Hello everyone,
I’d like to align on the approach to validating arguments for built-in
functions (usually for flag inputs). Some ongoing discussions in PRs:
- https://github.com/php/php-src/pull/15647
- https://github.com/php/php-src/pull/15883
- https://github.com/php/php-src/pull/17859
In some cases, changes introduced ValueError immediately in the next
version, without a deprecation phase. To ensure a consistent approach, I
propose the following:
- Introduce a deprecation notice in the next minor version.
- Raise a ValueError in the following minor version.
If needed, I can create RFC, but as described by a few people in the
discussions, we can avoid it having the consensus. What do you think?
Kind regards,
Jorg Sowa
My vote is on straight to ValueError without RFC. Deprecations should
only be limited to meaningful changes in functionality, not fixing
bugs or undefined behaviour. Lack of argument validation is not a
behaviour users would have relied on in past.
Hello everyone,
I’d like to align on the approach to validating arguments for built-in functions (usually for flag inputs). Some ongoing discussions in PRs:
- https://github.com/php/php-src/pull/15647
- https://github.com/php/php-src/pull/15883
- https://github.com/php/php-src/pull/17859
In some cases, changes introduced ValueError immediately in the next version, without a deprecation phase. To ensure a consistent approach, I propose the following:
- Introduce a deprecation notice in the next minor version.
- Raise a ValueError in the following minor version.
If needed, I can create RFC, but as described by a few people in the discussions, we can avoid it having the consensus. What do you think?
My opinion on this topic is well known, validation errors should go straight to a ValueError.
And if not a ValueError then it should be an E_WARNING.
Raising a deprecation is frankly non-sensical.
Validation errors exist to inform the person programing that there is an error with the call site that is preventable very easily.
If we start emitting E_DEPRECATED
instead of E_WARNING/throwing a ValueError, we are incentivising people to add throwing error handlers for E_DEPRECATED,
something that I (and I know others too) lament constantly, as a deprecation is not an error.
Best regards,
Gina P. Banyard
Am 11.03.2025 um 07:32 schrieb Gina P. Banyard internals@gpb.moe:
I’d like to align on the approach to validating arguments for built-in functions (usually for flag inputs). Some ongoing discussions in PRs:
My opinion on this topic is well known, validation errors should go straight to a ValueError.
And if not a ValueError then it should be an E_WARNING.
Raising a deprecation is frankly non-sensical.
I'll sound a bit like a broken record :-)

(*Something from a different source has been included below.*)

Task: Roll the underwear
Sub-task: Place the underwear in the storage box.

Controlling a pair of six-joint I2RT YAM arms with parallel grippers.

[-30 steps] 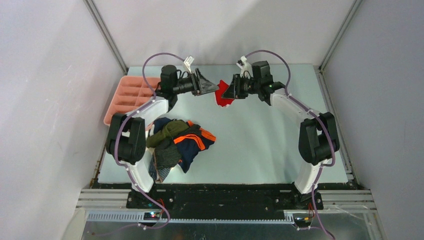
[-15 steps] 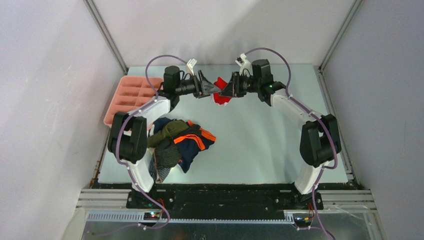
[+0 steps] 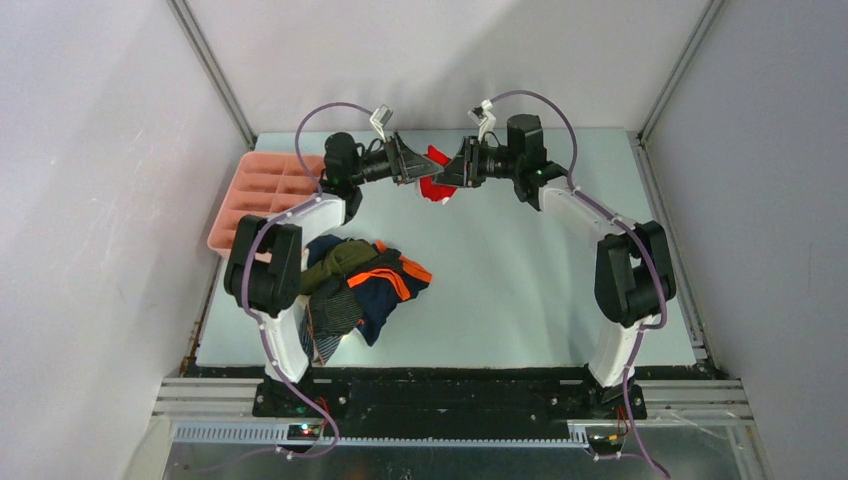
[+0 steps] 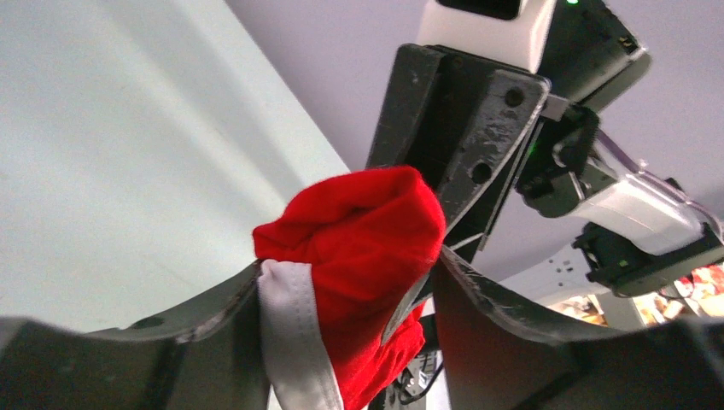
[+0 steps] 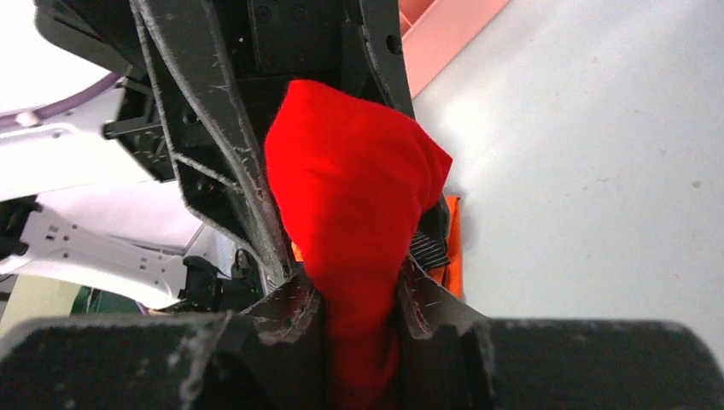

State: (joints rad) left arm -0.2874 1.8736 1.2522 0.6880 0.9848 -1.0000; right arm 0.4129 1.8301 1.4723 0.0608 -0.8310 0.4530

The very first example shows why we should have an E_WARNING
phase to smoothen BC changes:
Code like
$a = array_filter(["a", "", "b"], strlen(...), 666);
which currently ignores the bogus value and allows the code to continue would suddenly stop with en Exception.
Fixing the code is trivial and a warning helps identify those code locations but decoupling the moment of upgrading PHP from having to fix all code is IMHO still valuable. Especially when using third-party packages which might have a delay in fixing it.
I'm still waiting on some packages to fix new warnings for PHP 8.4 even though we've upgraded to the new version already.
Conclusion:
Yes, I'd very much like the 1) warning 2) ValueError approach from the original mail to be the default.
Regards,
- Chris
Am 11.03.2025 um 07:32 schrieb Gina P. Banyard internals@gpb.moe:
I’d like to align on the approach to validating arguments for built-in functions (usually for flag inputs). Some ongoing discussions in PRs:
My opinion on this topic is well known, validation errors should go straight to a ValueError.
And if not a ValueError then it should be an E_WARNING.
Raising a deprecation is frankly non-sensical.I'll sound a bit like a broken record :-)
The very first example shows why we should have an
E_WARNING
phase to smoothen BC changes:
Code like
$a = array_filter(["a", "", "b"], strlen(...), 666);
which currently ignores the bogus value and allows the code to continue would suddenly stop with en Exception.Fixing the code is trivial and a warning helps identify those code locations but decoupling the moment of upgrading PHP from having to fix all code is IMHO still valuable. Especially when using third-party packages which might have a delay in fixing it.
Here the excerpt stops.